Exercise
What is needed is an exact copy of every entry below.

Recorded information
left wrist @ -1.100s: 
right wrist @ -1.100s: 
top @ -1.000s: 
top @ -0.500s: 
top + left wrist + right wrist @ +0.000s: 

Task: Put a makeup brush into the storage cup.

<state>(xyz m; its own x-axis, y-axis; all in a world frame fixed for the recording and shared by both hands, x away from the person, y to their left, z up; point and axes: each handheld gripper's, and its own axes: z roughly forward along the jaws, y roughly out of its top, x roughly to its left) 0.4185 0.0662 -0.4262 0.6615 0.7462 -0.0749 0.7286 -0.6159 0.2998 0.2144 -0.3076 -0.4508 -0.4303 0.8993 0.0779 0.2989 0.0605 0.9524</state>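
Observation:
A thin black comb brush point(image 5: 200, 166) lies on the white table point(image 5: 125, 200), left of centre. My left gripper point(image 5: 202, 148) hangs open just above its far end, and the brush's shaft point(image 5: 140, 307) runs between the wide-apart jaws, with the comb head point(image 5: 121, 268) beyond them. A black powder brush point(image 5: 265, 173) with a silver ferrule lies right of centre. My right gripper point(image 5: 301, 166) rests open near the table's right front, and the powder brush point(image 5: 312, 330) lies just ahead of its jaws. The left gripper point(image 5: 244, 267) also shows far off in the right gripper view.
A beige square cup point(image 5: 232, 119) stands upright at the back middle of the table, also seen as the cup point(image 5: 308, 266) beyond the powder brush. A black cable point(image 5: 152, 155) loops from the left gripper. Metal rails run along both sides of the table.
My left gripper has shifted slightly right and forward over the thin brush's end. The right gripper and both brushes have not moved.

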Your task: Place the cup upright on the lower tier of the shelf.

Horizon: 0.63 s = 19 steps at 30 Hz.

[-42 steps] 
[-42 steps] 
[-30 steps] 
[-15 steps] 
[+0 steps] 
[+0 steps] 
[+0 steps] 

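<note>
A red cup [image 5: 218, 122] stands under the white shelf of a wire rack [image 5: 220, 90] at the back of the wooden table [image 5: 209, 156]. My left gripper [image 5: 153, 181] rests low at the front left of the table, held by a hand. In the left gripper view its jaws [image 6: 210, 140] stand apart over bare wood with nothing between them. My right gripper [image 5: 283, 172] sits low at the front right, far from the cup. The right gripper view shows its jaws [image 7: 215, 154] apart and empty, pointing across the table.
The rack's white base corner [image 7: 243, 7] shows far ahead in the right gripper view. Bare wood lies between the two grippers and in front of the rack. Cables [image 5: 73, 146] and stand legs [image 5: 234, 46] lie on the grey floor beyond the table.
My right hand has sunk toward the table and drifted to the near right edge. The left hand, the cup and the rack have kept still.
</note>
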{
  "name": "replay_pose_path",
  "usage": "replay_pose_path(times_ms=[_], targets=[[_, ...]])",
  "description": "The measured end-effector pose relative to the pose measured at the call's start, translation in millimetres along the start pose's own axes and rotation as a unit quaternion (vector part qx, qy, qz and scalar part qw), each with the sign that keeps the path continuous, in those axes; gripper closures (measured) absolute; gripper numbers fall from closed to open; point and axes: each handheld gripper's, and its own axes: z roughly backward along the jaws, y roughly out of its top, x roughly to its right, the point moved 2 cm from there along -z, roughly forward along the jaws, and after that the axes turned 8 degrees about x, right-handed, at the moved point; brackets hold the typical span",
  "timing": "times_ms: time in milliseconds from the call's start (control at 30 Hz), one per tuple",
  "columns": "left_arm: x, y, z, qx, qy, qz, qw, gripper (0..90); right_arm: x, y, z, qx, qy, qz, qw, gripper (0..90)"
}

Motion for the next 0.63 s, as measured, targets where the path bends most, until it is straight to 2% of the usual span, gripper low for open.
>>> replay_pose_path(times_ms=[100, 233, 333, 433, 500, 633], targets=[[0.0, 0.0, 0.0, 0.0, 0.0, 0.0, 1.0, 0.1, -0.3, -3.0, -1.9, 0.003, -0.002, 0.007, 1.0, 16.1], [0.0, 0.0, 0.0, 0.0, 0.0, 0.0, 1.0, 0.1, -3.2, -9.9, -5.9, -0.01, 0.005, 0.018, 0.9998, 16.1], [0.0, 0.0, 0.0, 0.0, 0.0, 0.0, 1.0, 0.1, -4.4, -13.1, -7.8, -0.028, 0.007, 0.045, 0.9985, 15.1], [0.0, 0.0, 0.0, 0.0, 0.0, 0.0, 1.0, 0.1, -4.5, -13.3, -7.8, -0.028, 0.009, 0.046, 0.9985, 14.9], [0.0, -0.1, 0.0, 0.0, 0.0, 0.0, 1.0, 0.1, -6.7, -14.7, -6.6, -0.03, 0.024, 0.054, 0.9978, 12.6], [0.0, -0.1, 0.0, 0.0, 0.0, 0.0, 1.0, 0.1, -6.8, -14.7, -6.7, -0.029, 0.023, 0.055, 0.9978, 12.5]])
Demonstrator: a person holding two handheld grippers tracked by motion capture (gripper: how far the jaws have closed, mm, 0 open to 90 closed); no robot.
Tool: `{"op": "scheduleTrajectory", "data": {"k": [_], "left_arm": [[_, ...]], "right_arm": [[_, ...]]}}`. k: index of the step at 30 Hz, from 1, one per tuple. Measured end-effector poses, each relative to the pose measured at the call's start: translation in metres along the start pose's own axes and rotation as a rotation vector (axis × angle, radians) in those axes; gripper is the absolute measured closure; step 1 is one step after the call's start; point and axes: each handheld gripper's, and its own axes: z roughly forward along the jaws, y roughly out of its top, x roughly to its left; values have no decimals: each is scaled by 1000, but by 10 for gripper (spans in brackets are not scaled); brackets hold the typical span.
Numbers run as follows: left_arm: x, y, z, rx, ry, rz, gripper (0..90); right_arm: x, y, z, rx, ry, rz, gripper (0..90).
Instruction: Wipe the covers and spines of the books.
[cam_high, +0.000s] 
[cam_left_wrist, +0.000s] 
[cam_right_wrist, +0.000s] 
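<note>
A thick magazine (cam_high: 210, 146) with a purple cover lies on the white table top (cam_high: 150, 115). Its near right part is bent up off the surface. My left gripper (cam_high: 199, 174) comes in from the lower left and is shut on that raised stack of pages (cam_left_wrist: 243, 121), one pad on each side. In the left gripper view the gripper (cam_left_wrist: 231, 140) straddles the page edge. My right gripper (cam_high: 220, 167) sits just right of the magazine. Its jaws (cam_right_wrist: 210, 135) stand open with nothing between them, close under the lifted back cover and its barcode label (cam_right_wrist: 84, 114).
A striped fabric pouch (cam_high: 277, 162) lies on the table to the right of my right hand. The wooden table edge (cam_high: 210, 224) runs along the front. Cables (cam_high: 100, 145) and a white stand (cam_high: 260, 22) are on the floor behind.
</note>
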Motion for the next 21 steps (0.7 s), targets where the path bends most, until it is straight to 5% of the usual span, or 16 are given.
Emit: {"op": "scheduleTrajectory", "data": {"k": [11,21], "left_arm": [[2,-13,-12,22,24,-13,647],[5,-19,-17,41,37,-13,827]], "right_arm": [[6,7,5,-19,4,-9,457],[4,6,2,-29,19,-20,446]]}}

Expected output
left wrist @ -1.100s: 
right wrist @ -1.100s: 
top @ -1.000s: 
top @ -0.500s: 
top + left wrist + right wrist @ +0.000s: 

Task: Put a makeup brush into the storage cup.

<state>(xyz m; its own x-axis, y-axis; all in a world frame fixed for the recording and shared by both hands, x away from the person, y to their left, z up; point and axes: each handheld gripper's, and its own axes: z roughly forward along the jaws, y roughly out of its top, x roughly to its left) 0.4185 0.0662 -0.4262 0.6615 0.7462 -0.0749 0.7286 -0.6159 0.2998 0.2144 -0.3076 -0.4508 -0.4303 0.8993 0.0779 0.2989 0.0605 0.9524</state>
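Observation:
A thin black comb brush point(image 5: 200, 166) lies on the white table point(image 5: 125, 200), left of centre. My left gripper point(image 5: 202, 148) hangs open just above its far end, and the brush's shaft point(image 5: 140, 307) runs between the wide-apart jaws, with the comb head point(image 5: 121, 268) beyond them. A black powder brush point(image 5: 265, 173) with a silver ferrule lies right of centre. My right gripper point(image 5: 301, 166) rests open near the table's right front, and the powder brush point(image 5: 312, 330) lies just ahead of its jaws. The left gripper point(image 5: 244, 267) also shows far off in the right gripper view.
A beige square cup point(image 5: 232, 119) stands upright at the back middle of the table, also seen as the cup point(image 5: 308, 266) beyond the powder brush. A black cable point(image 5: 152, 155) loops from the left gripper. Metal rails run along both sides of the table.
My left gripper has shifted slightly right and forward over the thin brush's end. The right gripper and both brushes have not moved.
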
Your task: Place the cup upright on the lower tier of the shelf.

Horizon: 0.63 s = 19 steps at 30 Hz.

[-42 steps] 
[-42 steps] 
[-30 steps] 
[-15 steps] 
[+0 steps] 
[+0 steps] 
[+0 steps] 

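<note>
A red cup [image 5: 218, 122] stands under the white shelf of a wire rack [image 5: 220, 90] at the back of the wooden table [image 5: 209, 156]. My left gripper [image 5: 153, 181] rests low at the front left of the table, held by a hand. In the left gripper view its jaws [image 6: 210, 140] stand apart over bare wood with nothing between them. My right gripper [image 5: 283, 172] sits low at the front right, far from the cup. The right gripper view shows its jaws [image 7: 215, 154] apart and empty, pointing across the table.
The rack's white base corner [image 7: 243, 7] shows far ahead in the right gripper view. Bare wood lies between the two grippers and in front of the rack. Cables [image 5: 73, 146] and stand legs [image 5: 234, 46] lie on the grey floor beyond the table.
My right hand has sunk toward the table and drifted to the near right edge. The left hand, the cup and the rack have kept still.
</note>
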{
  "name": "replay_pose_path",
  "usage": "replay_pose_path(times_ms=[_], targets=[[_, ...]])",
  "description": "The measured end-effector pose relative to the pose measured at the call's start, translation in millimetres along the start pose's own axes and rotation as a unit quaternion (vector part qx, qy, qz and scalar part qw), each with the sign that keeps the path continuous, in those axes; gripper closures (measured) absolute; gripper numbers fall from closed to open; point and axes: each handheld gripper's, and its own axes: z roughly backward along the jaws, y roughly out of its top, x roughly to its right, the point moved 2 cm from there along -z, roughly forward along the jaws, and after that the axes turned 8 degrees about x, right-handed, at the moved point; brackets hold the typical span",
  "timing": "times_ms: time in milliseconds from the call's start (control at 30 Hz), one per tuple",
  "columns": "left_arm: x, y, z, qx, qy, qz, qw, gripper (0..90); right_arm: x, y, z, qx, qy, qz, qw, gripper (0..90)"
}

Motion for the next 0.63 s, as measured, targets where the path bends most, until it is straight to 2% of the usual span, gripper low for open.
>>> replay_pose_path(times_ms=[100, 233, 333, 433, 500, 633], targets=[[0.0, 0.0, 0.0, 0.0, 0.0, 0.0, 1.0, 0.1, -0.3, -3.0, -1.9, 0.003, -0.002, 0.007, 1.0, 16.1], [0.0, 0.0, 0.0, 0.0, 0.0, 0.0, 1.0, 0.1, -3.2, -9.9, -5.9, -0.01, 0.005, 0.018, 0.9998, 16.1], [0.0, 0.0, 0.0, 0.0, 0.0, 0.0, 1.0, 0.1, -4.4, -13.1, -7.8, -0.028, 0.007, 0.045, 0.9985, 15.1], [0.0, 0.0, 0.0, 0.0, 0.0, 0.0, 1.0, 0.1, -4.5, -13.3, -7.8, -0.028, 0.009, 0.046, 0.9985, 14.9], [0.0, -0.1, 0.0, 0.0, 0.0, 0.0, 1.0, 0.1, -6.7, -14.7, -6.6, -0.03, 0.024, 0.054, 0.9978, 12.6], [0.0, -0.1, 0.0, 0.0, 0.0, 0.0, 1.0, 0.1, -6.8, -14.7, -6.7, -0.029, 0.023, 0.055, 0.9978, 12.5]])
Demonstrator: a person holding two handheld grippers tracked by motion capture (gripper: how far the jaws have closed, mm, 0 open to 90 closed); no robot.
Tool: `{"op": "scheduleTrajectory", "data": {"k": [_], "left_arm": [[_, ...]], "right_arm": [[_, ...]]}}`. k: index of the step at 30 Hz, from 1, one per tuple. Measured end-effector poses, each relative to the pose measured at the call's start: translation in metres along the start pose's own axes and rotation as a rotation vector (axis × angle, radians) in those axes; gripper is the absolute measured closure; step 1 is one step after the call's start; point and axes: each handheld gripper's, and its own axes: z roughly forward along the jaws, y roughly out of its top, x roughly to its left; values have no decimals: each is scaled by 1000, but by 10 for gripper (spans in brackets are not scaled); brackets hold the typical span.
Numbers run as follows: left_arm: x, y, z, rx, ry, rz, gripper (0..90); right_arm: x, y, z, rx, ry, rz, gripper (0..90).
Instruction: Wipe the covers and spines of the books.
[cam_high, +0.000s] 
[cam_left_wrist, +0.000s] 
[cam_right_wrist, +0.000s] 
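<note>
A thick magazine (cam_high: 210, 146) with a purple cover lies on the white table top (cam_high: 150, 115). Its near right part is bent up off the surface. My left gripper (cam_high: 199, 174) comes in from the lower left and is shut on that raised stack of pages (cam_left_wrist: 243, 121), one pad on each side. In the left gripper view the gripper (cam_left_wrist: 231, 140) straddles the page edge. My right gripper (cam_high: 220, 167) sits just right of the magazine. Its jaws (cam_right_wrist: 210, 135) stand open with nothing between them, close under the lifted back cover and its barcode label (cam_right_wrist: 84, 114).
A striped fabric pouch (cam_high: 277, 162) lies on the table to the right of my right hand. The wooden table edge (cam_high: 210, 224) runs along the front. Cables (cam_high: 100, 145) and a white stand (cam_high: 260, 22) are on the floor behind.
</note>
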Motion for the next 21 steps (0.7 s), targets where the path bends most, until it is straight to 5% of the usual span, or 16 are given.
Emit: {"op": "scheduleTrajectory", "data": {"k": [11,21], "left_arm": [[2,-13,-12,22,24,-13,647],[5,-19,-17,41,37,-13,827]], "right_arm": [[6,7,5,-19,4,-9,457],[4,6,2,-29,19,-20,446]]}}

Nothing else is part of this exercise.